Track down each line below containing the string "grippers" and copy it.

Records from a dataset

/---

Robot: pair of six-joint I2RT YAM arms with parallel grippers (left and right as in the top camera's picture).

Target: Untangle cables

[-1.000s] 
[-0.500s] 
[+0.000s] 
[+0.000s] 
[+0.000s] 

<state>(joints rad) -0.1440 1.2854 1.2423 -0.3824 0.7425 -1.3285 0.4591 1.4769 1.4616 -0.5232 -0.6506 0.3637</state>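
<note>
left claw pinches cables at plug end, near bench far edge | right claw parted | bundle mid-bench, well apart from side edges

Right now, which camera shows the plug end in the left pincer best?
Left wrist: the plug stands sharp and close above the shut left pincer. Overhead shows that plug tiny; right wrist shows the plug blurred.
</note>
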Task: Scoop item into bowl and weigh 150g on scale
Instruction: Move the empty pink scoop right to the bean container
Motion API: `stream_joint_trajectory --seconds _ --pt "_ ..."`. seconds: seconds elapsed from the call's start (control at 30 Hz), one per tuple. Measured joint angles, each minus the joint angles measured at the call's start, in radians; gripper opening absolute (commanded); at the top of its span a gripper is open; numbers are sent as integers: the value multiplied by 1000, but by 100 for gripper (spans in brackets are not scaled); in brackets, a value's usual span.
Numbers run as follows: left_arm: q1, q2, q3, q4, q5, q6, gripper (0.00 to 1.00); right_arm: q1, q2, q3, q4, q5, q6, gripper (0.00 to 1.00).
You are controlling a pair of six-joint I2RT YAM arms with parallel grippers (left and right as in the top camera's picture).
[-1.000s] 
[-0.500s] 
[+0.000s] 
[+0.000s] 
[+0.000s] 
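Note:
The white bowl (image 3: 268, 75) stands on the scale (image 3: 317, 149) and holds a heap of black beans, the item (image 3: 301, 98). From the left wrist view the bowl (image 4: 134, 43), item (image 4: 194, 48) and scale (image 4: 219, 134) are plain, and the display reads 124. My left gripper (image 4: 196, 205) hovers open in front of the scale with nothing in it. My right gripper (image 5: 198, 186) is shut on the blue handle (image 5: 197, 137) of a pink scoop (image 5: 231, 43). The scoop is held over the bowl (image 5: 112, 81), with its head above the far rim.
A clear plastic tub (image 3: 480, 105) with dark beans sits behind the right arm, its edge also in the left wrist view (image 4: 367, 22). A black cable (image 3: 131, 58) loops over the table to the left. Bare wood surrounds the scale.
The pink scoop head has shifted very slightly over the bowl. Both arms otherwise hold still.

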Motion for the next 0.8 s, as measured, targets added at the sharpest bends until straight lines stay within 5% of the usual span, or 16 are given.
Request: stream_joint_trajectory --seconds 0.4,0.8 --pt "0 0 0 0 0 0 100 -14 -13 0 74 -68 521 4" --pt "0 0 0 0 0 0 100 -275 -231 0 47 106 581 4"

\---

Solution for this problem:
Robot: pair of six-joint I2RT YAM arms with parallel grippers (left and right as in the top camera's picture).
You are controlling a pair of six-joint I2RT YAM arms with parallel grippers (left and right as in the top camera's picture).

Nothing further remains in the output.